**WHAT YOU ARE ASKED TO DO**
Going line by line through the entries below, count those that contain "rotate". Give the number by itself.

MATERIAL PROVIDED section start

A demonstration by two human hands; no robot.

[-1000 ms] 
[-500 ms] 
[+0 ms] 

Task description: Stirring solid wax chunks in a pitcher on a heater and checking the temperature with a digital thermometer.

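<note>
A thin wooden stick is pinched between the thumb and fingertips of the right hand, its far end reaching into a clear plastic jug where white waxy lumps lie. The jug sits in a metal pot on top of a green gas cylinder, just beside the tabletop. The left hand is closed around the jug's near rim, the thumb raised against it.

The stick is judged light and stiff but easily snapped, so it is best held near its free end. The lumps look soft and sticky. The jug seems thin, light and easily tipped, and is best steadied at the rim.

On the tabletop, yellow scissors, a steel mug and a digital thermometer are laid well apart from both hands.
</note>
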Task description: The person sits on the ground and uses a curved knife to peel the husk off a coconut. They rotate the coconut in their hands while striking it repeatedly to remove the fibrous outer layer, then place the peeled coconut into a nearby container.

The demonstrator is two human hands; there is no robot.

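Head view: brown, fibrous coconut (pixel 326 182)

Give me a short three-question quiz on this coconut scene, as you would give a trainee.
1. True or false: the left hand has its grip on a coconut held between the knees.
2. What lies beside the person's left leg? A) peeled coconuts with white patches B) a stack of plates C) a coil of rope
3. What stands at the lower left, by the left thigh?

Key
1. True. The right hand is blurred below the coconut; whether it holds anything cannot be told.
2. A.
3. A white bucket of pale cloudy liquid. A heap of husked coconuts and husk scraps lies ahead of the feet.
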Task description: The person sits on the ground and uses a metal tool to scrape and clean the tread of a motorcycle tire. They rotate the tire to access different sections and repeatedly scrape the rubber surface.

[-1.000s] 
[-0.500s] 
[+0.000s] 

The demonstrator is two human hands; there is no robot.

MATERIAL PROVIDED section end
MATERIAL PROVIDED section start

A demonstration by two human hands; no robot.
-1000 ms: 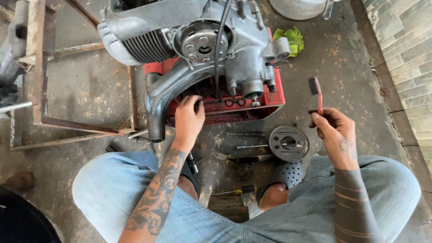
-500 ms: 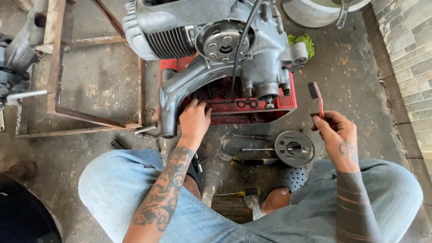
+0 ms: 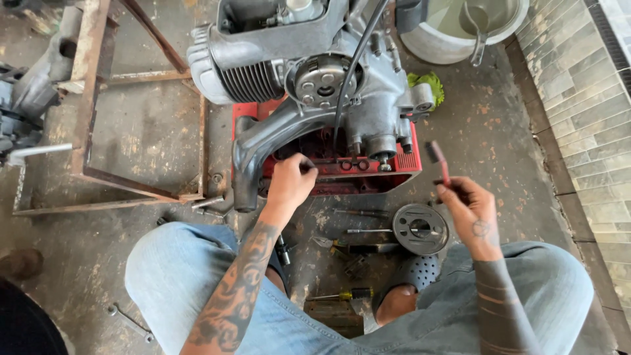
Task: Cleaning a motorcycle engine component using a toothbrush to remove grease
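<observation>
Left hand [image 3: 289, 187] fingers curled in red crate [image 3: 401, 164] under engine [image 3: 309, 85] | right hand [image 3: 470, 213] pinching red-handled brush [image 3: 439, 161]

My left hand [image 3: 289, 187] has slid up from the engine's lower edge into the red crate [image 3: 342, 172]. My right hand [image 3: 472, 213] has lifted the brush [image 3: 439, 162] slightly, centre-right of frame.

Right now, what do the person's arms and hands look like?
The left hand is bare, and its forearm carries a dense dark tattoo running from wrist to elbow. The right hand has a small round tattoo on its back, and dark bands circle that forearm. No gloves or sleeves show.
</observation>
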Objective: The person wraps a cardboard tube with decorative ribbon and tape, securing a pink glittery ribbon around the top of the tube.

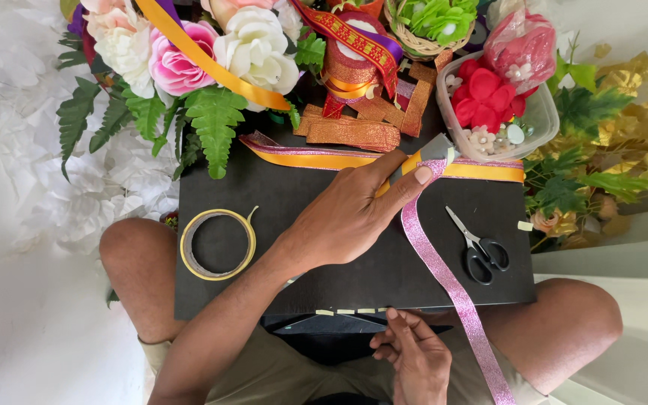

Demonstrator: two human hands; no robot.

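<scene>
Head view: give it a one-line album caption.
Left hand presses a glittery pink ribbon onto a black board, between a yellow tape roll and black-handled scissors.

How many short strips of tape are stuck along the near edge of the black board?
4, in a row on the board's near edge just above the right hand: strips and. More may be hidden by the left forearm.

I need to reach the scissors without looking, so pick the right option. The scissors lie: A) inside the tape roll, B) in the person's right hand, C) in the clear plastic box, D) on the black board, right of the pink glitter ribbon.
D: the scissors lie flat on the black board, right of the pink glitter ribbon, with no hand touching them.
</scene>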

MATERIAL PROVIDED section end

**WORKED SOLUTION**
2